User specified environment variables

dub environment variables hierarchy

Environment variables are set by keys using the defaultEnvironments and related settings in the user settings. Additionally, with higher precedence, environments and related settings in the package recipe are loaded.

For finding the default environment variables first the system environment variables are loaded, then overridden by the user settings environment variables.

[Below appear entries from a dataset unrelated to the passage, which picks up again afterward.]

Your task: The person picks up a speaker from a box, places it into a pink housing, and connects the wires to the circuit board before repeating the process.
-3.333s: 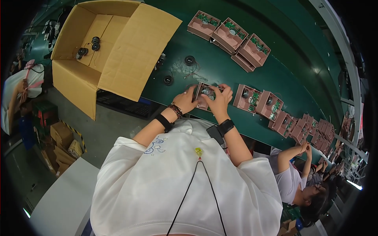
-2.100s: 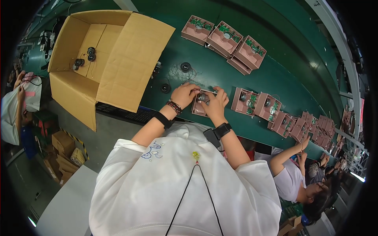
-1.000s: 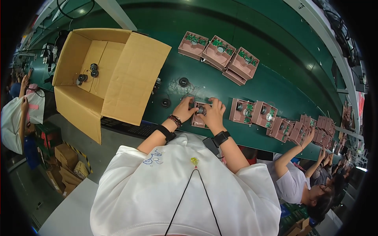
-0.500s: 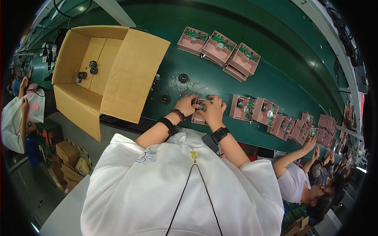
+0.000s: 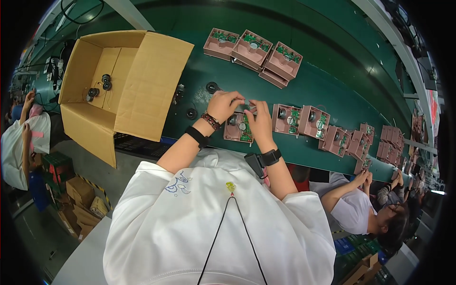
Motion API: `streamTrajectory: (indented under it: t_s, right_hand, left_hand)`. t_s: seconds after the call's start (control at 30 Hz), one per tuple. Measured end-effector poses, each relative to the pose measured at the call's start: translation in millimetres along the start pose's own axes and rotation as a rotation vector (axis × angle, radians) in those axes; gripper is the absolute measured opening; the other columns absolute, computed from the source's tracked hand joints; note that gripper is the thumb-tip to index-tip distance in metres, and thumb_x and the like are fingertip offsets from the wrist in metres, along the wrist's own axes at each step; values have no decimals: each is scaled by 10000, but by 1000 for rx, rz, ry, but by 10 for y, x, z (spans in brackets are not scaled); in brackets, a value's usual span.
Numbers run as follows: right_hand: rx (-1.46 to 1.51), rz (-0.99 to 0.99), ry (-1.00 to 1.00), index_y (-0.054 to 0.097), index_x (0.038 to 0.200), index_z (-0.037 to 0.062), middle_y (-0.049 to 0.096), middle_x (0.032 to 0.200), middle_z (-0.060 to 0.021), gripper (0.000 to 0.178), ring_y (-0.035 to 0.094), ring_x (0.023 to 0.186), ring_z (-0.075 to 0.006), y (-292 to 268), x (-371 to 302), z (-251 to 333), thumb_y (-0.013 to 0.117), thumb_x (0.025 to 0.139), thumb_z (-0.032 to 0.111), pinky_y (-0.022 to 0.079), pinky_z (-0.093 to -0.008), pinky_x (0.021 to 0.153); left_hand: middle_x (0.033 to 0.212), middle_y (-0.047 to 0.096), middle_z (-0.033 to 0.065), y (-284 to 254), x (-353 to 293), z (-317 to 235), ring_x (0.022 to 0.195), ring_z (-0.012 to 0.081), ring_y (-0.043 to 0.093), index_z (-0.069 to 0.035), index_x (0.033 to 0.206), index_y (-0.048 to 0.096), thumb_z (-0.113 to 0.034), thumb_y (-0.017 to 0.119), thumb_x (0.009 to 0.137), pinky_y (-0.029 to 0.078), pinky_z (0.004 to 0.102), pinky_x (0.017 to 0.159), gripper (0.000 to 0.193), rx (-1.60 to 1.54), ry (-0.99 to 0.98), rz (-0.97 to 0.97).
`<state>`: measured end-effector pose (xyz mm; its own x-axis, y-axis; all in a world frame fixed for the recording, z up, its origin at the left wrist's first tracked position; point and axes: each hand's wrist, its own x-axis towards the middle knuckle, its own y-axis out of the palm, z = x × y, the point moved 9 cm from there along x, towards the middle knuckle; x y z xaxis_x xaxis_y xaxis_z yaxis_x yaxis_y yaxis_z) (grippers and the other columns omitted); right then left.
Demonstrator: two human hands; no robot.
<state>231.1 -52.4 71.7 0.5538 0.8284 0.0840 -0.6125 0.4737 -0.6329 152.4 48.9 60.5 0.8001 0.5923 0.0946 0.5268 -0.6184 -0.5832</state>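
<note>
In front of me on the green table lies a pink plastic housing [image 5: 229, 135] with a black round speaker [image 5: 232, 120] seated in its left part and a green circuit board on the right. Just above its far edge is my left hand [image 5: 226, 106], thumb and fingertips pinched together. Facing it, my right hand [image 5: 260, 122] rises over the housing's right side, fingers curled and tips drawn together. Whatever is between either set of fingertips is too small to make out. Two loose black speakers lie left of my hands, one farther off [image 5: 212, 87] and one nearer [image 5: 191, 113].
At left stands an open cardboard box [image 5: 153, 80] with several speakers inside. Pink housings with circuit boards [image 5: 251, 50] are stacked at the far side. More housings [image 5: 314, 122] run rightward along the table, where a co-worker [image 5: 354, 209] sits.
Both hands have lifted off the speaker, which now sits in the housing's left part. My fingertips have moved to the housing's far edge. The whole view has shifted slightly.
</note>
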Motion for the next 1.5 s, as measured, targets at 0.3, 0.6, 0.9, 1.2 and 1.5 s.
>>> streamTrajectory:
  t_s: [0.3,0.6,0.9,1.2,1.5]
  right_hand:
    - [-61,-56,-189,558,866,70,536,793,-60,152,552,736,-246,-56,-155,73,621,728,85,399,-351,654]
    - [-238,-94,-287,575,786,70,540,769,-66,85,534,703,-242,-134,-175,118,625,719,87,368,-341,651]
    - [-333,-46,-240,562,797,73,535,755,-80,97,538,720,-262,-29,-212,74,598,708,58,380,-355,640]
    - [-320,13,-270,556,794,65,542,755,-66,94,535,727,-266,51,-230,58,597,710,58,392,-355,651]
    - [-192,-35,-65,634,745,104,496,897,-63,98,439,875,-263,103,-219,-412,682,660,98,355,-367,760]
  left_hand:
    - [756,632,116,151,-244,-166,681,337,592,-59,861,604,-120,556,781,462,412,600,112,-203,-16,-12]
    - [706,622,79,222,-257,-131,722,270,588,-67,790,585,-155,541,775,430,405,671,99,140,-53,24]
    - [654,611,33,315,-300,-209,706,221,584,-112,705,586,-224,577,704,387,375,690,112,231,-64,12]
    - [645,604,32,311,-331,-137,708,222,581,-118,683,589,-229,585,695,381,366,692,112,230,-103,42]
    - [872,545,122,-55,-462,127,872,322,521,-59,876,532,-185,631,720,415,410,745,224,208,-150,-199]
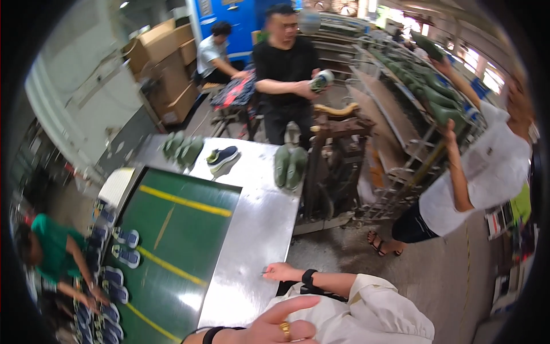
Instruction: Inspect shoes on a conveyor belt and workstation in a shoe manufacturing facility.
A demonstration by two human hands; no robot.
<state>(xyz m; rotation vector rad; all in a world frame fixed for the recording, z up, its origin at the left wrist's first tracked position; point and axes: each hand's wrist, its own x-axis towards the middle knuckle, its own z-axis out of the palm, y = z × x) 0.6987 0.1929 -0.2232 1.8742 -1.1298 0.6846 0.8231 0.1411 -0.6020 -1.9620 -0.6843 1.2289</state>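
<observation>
My right hand (281, 272) is at the edge of the metal table (252, 223), its fingers pinched together. A small dark tip shows at the fingers, too small to name. My left hand (282, 328), wearing a gold ring, is close to my body at the lower edge, with the index finger stretched out and the others partly bent. It holds nothing that I can see. Farther up the table lies a navy shoe (223, 157) with a pale sole. Green shoe lasts (290, 166) stand at the far right corner, and more green lasts (183, 150) at the far left.
A green conveyor belt (172, 229) with yellow lines carries several navy shoes (126, 255); a person in green (54, 246) handles shoes there. Across the table, a person in black (286, 69) holds a shoe (321, 81). A person in white (481, 166) handles green lasts at a rack (395, 137).
</observation>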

This goes through all the default settings first.

Afterwards dependency or recipe environment variables override these default environment variables. Recipe variables have higher precedence than dependency variables.

Defining a generic environments block inside a dependency overrides the keys set by e.g. defaultPreRunEnvironments inside the settings.